- [TASK DETAILS]: Each line below should be repeated exactly, but no picture should be carried over.

- [DATA BLOCK]:
******

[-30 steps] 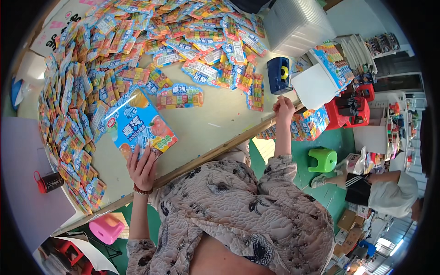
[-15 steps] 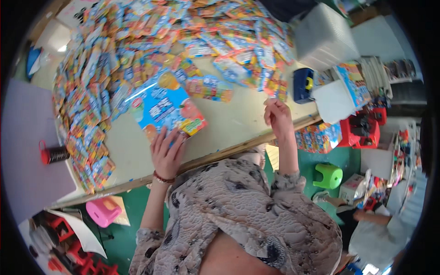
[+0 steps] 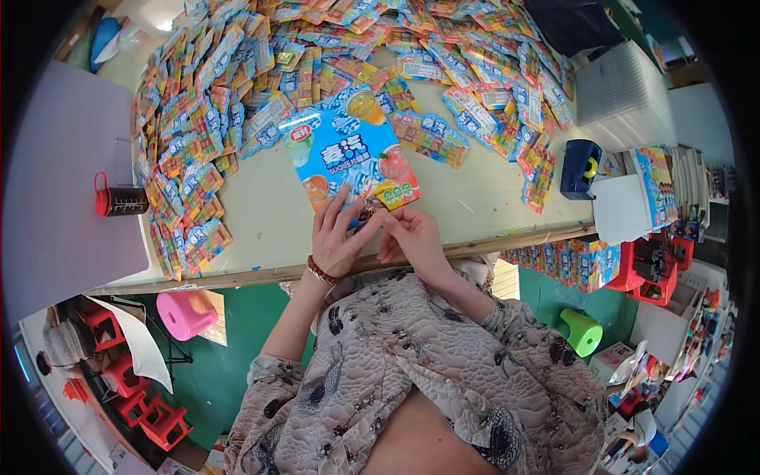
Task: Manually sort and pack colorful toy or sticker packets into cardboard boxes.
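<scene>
A large blue printed card (image 3: 351, 154) with drink and fruit pictures lies near the table's front edge. My left hand (image 3: 336, 235) rests flat on its lower edge, fingers spread. Just to the right, my right hand (image 3: 409, 235) meets it, fingertips pinching at the card's bottom right corner. Whether it grips the card or something small is hard to tell. Many small colourful packets (image 3: 207, 134) lie heaped around the card on the pale table (image 3: 261, 222).
A dark blue tape dispenser (image 3: 581, 168) and a white sheet (image 3: 621, 208) sit at the right end. Clear plastic trays (image 3: 624, 99) are stacked behind them. A red-and-black cylinder (image 3: 119, 202) lies on the grey board at left. Pink (image 3: 185, 313) and green (image 3: 583, 331) stools stand below.
My right hand came in from the right end of the table edge and joined my left hand at the bottom of the blue card. The view shifted so the card sits nearer the centre.
</scene>
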Demonstrator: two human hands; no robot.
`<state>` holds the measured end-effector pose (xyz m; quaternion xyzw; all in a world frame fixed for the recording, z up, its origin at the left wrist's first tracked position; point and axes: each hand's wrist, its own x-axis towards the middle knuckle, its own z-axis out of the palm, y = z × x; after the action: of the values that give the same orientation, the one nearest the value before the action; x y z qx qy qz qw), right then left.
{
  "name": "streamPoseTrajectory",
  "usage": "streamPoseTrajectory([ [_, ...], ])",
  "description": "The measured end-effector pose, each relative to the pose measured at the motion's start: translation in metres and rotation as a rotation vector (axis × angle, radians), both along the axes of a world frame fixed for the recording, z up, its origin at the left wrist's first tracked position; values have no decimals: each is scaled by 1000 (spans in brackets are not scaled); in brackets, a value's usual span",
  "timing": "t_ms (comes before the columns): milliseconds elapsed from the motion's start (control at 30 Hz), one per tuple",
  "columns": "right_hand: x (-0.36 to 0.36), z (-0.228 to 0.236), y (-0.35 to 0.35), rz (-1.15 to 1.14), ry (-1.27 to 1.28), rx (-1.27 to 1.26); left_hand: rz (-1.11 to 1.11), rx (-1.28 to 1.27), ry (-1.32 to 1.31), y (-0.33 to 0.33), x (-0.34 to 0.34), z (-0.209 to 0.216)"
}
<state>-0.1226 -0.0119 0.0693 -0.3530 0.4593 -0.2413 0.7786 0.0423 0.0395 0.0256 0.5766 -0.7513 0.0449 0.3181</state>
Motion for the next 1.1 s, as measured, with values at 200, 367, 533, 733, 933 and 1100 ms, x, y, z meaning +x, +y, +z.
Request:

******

- [EXERCISE RESPONSE]:
[-30 steps] 
[-15 steps] 
[+0 steps] 
Task: Manually sort and pack colorful toy or sticker packets into cardboard boxes.
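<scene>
A large blue printed card (image 3: 351, 154) with drink and fruit pictures lies near the table's front edge. My left hand (image 3: 336, 235) rests flat on its lower edge, fingers spread. Just to the right, my right hand (image 3: 409, 235) meets it, fingertips pinching at the card's bottom right corner. Whether it grips the card or something small is hard to tell. Many small colourful packets (image 3: 207, 134) lie heaped around the card on the pale table (image 3: 261, 222).
A dark blue tape dispenser (image 3: 581, 168) and a white sheet (image 3: 621, 208) sit at the right end. Clear plastic trays (image 3: 624, 99) are stacked behind them. A red-and-black cylinder (image 3: 119, 202) lies on the grey board at left. Pink (image 3: 185, 313) and green (image 3: 583, 331) stools stand below.
My right hand came in from the right end of the table edge and joined my left hand at the bottom of the blue card. The view shifted so the card sits nearer the centre.
</scene>
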Demonstrator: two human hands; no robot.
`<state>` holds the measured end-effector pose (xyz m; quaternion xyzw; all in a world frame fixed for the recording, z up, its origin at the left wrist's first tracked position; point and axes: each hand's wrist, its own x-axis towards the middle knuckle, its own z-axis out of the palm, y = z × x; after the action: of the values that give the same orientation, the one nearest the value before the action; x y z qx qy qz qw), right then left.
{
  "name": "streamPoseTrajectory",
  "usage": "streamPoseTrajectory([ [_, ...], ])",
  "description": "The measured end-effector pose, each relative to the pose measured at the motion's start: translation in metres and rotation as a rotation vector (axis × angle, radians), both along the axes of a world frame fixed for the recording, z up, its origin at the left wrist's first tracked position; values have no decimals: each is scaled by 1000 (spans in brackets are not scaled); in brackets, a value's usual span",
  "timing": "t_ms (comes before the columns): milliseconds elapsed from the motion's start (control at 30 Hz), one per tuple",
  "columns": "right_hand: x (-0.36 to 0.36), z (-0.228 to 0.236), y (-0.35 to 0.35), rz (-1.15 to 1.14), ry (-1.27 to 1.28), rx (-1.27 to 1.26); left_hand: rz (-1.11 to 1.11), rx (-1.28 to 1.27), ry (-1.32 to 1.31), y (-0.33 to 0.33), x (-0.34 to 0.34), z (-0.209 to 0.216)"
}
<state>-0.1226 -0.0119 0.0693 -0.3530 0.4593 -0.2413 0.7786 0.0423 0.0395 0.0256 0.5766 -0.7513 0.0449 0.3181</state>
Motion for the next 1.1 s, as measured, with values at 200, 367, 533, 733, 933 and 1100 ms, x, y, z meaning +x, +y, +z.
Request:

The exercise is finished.